Is there a way to do this in OpenCV? Thanks!
P.S. Below is some code:
float leftX, lowerY, rightX, higherY;
float minX = std::numeric_limits<float>::max(), maxX = std::numeric_limits<float>::min(), minY = std::numeric_limits<float>::max(), maxY = std::numeric_limits<float>::min();
Mat value, pt;
for(int i=0; i<4; i++)
{
switch(i)
{
case 0:
pt = (Mat_<float>(3, 1) << 1.00,1.00,1.00);
break;
case 1:
pt = (Mat_<float>(3, 1) << srcIm.cols,1.00,1.00);
break;
case 2:
pt = (Mat_<float>(3, 1) << 1.00,srcIm.rows,1.00);
break;
case 3:
pt = (Mat_<float>(3, 1) << srcIm.cols,srcIm.rows,1.00);
break;
default:
cerr << "Wrong switch." << endl;
break;
}
value = invH*pt;
value /= value.at<float>(2);
minX = min(minX,value.at<float>(0));
maxX = max(maxX,value.at<float>(0));
minY = min(minY,value.at<float>(1));
maxY = max(maxY,value.at<float>(1));
}
leftX = std::min<float>(1.00,-minX);
lowerY = std::min<float>(1.00,-minY);
rightX = max(srcIm.cols-minX,maxX-minX);
higherY = max(srcIm.rows-minY,maxY-minY);
warpPerspective(srcIm, dstIm, H, Size(rightX-leftX,higherY-lowerY), cv::INTER_CUBIC);
UPDATE: Perhaps my results do not look good because the matrix I'm using is wrong. As I cannot observe what's happening inside getPerspectiveTransform(), I cannot know how this matrix is computed, but it has some very small and very large values, which makes me think they are garbage.

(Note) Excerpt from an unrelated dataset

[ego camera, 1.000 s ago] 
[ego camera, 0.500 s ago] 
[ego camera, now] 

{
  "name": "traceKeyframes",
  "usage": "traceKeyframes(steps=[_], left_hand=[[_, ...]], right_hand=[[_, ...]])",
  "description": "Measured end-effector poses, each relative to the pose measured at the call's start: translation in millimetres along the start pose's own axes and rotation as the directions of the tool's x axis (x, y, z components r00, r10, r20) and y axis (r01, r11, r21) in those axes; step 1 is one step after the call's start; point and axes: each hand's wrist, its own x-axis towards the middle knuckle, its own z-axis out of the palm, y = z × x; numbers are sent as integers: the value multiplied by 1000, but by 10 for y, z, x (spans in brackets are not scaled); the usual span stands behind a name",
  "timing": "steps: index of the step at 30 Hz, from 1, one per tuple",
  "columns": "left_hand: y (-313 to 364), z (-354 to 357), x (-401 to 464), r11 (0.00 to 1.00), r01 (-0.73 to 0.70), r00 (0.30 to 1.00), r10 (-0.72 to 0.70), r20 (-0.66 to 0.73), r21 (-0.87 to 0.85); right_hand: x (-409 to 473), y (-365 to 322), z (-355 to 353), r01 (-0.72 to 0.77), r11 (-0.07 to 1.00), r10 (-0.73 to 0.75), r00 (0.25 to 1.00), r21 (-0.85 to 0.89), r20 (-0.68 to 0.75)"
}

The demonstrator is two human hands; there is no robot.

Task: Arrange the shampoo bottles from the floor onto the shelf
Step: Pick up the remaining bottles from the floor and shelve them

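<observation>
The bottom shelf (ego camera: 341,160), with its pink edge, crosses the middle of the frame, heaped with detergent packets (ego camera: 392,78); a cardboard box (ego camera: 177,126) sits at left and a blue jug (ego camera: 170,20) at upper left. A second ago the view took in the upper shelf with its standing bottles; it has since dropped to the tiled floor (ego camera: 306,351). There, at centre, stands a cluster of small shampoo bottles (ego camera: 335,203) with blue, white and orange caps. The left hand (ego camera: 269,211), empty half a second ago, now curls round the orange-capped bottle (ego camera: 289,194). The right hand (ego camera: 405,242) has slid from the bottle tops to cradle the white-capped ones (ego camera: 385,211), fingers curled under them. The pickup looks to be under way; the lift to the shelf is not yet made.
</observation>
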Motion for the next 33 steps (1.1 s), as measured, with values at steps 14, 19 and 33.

This is the way I obtain the data from T:
for(int row=0;row<3;row++)
for(int col=0;col<3;col++)
T.at<float>(row,col) = ((float*)(H.data + (size_t)H.step*row))[col];
(Although the output matrix from getPerspectiveTransform() is 3x3, trying to access its values directly via T.at<float>(row,col) leads to a segmentation fault.)
Is this the right way to do it? Perhaps this is why the original issue arises, because I do not get the correct matrix...
回答1:
If the result looks wierd, it's maybe because your points aren't correctly set in getPerspectiveTransform. Your vector of points need to be in the right order (top-left, top-right, bottom-right, bottom-left).
But to answer your initial question, there's no such thing as the "optimal output size". You have to decide depending on what you want to do. Try and try to find the size that fits you.
EDIT :
If the problem comes from the transformation matrix, how do you create it ? A good way in openCV to do it is this :
vector<Point2f> corners;
corners.push_back(topleft);
corners.push_back(topright);
corners.push_back(bottomright);
corners.push_back(bottomleft);
// Corners of the destination image
// output is the output image, should be defined before this operation
vector<cv::Point2f> output_corner;
output_corner.push_back(cv::Point2f(0, 0));
output_corner.push_back(cv::Point2f(output.cols, 0));
output_corner.push_back(cv::Point2f(output.cols, output.rows));
output_corner.push_back(cv::Point2f(0, output.rows));
// Get transformation matrix
Mat H = getPerspectiveTransform(corners, output_corner);
回答2:
Only half a decade late!... I'm going to answer your questions one at a time:
"My question is how the users should know beforehand what that size would be"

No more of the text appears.